While quantum computing slowly progresses towards the cryptographic paradigm, the so-called physically unclonable functions (PUFs), a device that has unique and non-repeatable physical properties that can be translated into usable bits of information, show great potential for securing devices of the future.

Authentication based on PUFs comprises a chip manufactured by intrinsically random processes that IMDEA says makes cloning almost impossible, even though all the details of the manufacturing process are known. The measurements of the various physical properties of the PUF depend on the properties of the chip at the nanoscale, thus constitute a very powerful anti-fraud and anti-counterfeiting technology, explains the research team. To be implementable at an industrial level, this chip must be low cost, scalable and its properties must be easily measurable by means of an identifiable function.

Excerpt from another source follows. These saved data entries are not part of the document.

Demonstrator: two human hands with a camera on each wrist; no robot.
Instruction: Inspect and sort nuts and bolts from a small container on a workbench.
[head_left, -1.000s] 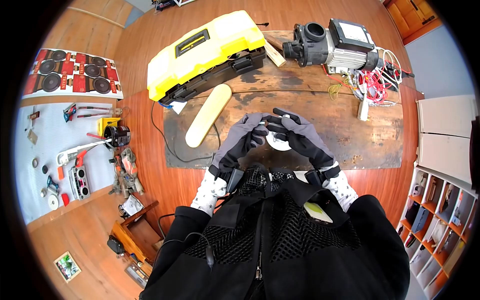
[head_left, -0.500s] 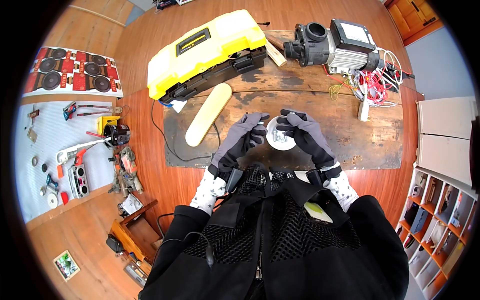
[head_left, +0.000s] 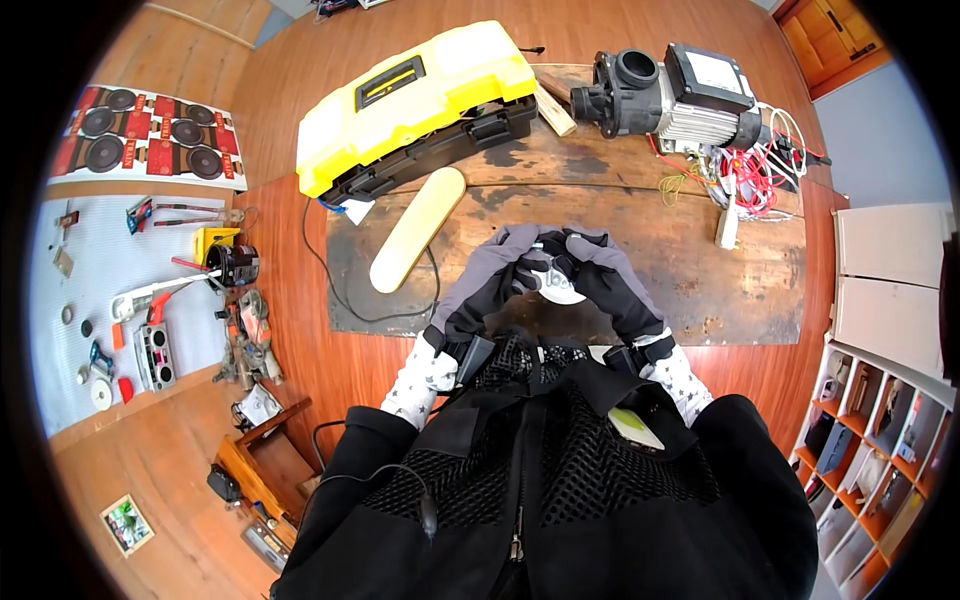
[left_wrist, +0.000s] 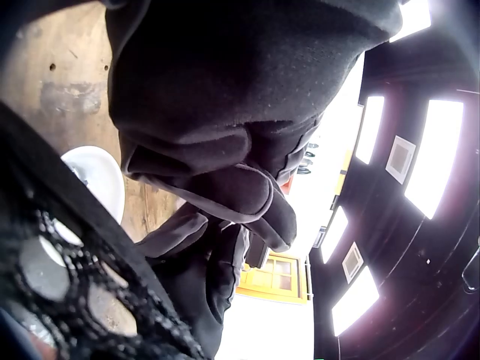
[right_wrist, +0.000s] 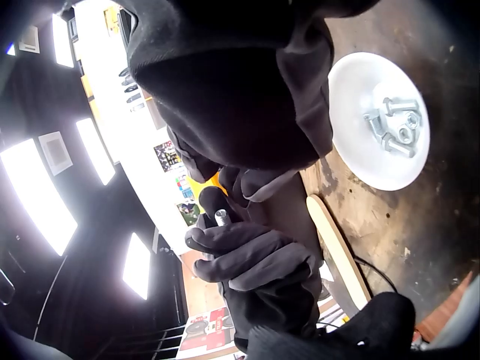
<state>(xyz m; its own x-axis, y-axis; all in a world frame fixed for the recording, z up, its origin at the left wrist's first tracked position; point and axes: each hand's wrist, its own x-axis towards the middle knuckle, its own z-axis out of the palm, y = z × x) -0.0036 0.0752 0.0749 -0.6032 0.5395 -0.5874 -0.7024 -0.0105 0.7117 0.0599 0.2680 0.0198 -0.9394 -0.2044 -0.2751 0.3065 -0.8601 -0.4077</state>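
Observation:
My gloved left hand (head_left: 492, 272) pinches a bolt (right_wrist: 221, 217); its silver threaded end stands out past the thumb and forefinger in the right wrist view. The gloved right hand (head_left: 607, 268) has its fingers curled close against the left fingertips, which hides the small silver metal piece it pinches. Below and between both hands, partly covered in the head view, a white bowl (head_left: 562, 293) rests on the wooden table (head_left: 700, 255). Several bolts and nuts (right_wrist: 401, 135) lie in the bowl.
A pale wooden slat (head_left: 418, 230) lies left of the hands, over a black cable (head_left: 372, 318). A yellow and black toolbox (head_left: 415, 105) stands behind it. At the back right sit a pump with its motor (head_left: 680, 100) and tangled wires (head_left: 750, 180).
Half a second ago the hands stood apart over the bowl, each pinching a small silver piece. Now their fingertips have come together, covering part of the bowl.

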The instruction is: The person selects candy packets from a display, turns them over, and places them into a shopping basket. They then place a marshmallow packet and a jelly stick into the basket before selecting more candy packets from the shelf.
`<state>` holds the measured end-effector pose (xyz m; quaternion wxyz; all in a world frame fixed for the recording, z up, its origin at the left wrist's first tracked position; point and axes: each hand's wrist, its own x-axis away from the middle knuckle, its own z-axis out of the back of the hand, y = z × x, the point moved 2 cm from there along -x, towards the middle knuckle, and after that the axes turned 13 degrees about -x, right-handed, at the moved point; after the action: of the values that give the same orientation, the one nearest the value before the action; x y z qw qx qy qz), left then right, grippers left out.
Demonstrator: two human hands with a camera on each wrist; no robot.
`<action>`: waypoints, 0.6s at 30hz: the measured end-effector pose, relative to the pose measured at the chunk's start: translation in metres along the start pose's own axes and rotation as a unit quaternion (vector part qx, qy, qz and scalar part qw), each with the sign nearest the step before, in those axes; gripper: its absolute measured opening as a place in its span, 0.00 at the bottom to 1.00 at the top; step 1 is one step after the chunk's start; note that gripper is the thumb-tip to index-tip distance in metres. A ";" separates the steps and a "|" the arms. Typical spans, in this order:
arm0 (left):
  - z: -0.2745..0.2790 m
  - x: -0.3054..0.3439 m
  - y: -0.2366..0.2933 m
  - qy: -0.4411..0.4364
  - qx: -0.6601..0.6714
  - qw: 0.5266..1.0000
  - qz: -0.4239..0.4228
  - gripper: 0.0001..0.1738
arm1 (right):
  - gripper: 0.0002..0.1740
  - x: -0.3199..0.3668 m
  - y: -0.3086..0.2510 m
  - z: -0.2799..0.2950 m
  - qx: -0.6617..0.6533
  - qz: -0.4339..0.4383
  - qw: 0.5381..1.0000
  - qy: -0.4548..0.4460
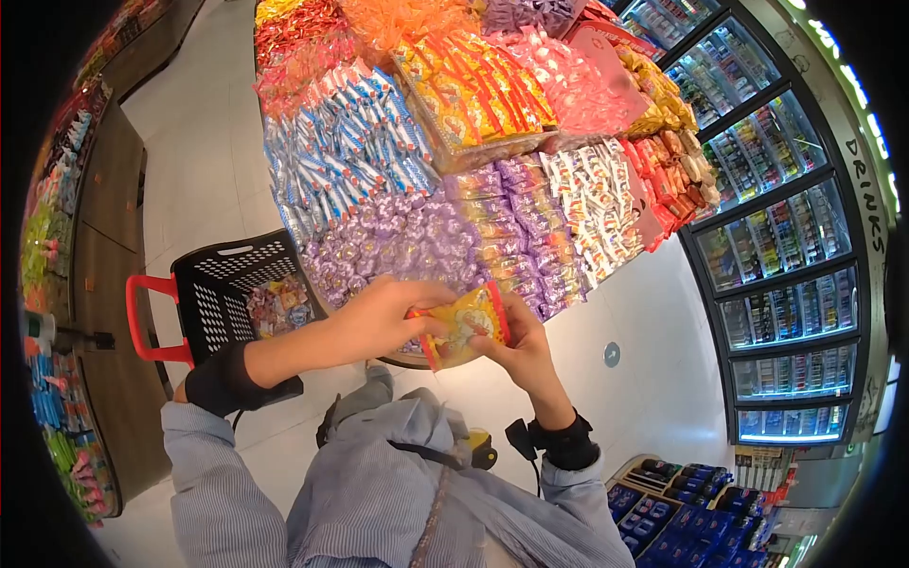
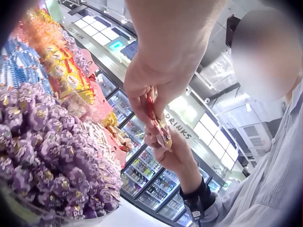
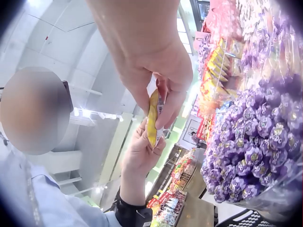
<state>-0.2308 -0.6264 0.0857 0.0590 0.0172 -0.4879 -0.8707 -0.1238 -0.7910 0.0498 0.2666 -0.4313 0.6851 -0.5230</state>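
Observation:
A yellow packet (image 1: 461, 331) with red ends is held between both hands in front of the body, near the edge of a candy display. The left hand (image 1: 379, 317) pinches its left end; the right hand (image 1: 519, 348) grips its right end, the thumb lying across the front. In the left wrist view the packet (image 2: 163, 136) is seen nearly edge-on between the left hand (image 2: 158, 80) and the right hand (image 2: 173, 153). The right wrist view shows the yellow packet (image 3: 152, 118) between the right hand (image 3: 161, 71) and the left hand (image 3: 138, 153).
Piles of wrapped sweets, including purple ones (image 1: 388, 241) and blue-and-white ones (image 1: 346, 142), fill the display beyond the hands. A black basket (image 1: 213, 301) with a red handle, holding small packets (image 1: 279, 305), stands at the left. Drinks fridges (image 1: 776, 284) line the right side.

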 end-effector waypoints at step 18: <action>0.044 -0.231 0.018 0.152 -0.438 0.878 -0.123 0.19 | 0.15 -0.114 -0.099 0.172 -0.053 0.136 0.981 0.130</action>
<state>-0.0039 -0.5709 0.1172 0.0260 0.1816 -0.0362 -0.9824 0.1035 -0.7834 0.0799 0.2203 -0.2759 0.7929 -0.4966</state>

Researchers at IMDEA have proposed a simple PUF based on carbon nanotubes. The carbon nanotubes are assembled by dielectrophoresis to a series of 16 electrodes forming random junctions. In each pair of electrodes there are one, several or no nanotubes. The measurement of the intensity-voltage curves provides a unique pattern that is inherent to each PUF and is almost impossible to reproduce, according to IMDEA.

This nanotechnology is said to exploit a characteristic of carbon nanotubes that has usually been detrimental: the difficulty of obtaining carbon nanotubes with identical chirality, that is, with identical electronic properties (conductor or semiconductor).

Also, the inherent manufacturing defects such as vacancies or oxygen functionalities mean that two carbon nanotubes with the same chirality do not have the same conductance. These disadvantages have been transformed into the PUF strongest point, adds IMDEA.

These PUFs conceived at IMDEA are also easily measurable physical devices that provide a pattern of intrinsic conductance to each of them that is extraordinarily difficult to duplicate. Given the same PUF two different inputs produce different responses, and given the same input two PUFs produce two different responses. In this way, these PUFs based on carbon nanotubes can be identified by the value of the responses they generate to specific inputs. Any PUF defect is not valid here; it must be measurable and provide a unique signature.

Currently there are several types of PUFs that are based on physical properties such as reflectivity or magnetic anisotropy. However, according to IMDEA, its method is the cheapest (1 step of lithography) and the most easily implantable in an electronic circuit, as well as being potentially scalable to a greater number of electrodes to increase its complexity.

The group believe that their PUFs could be implemented in smartphones, microcontrollers, smart sensors, actuators, and could also be used as a digital signature.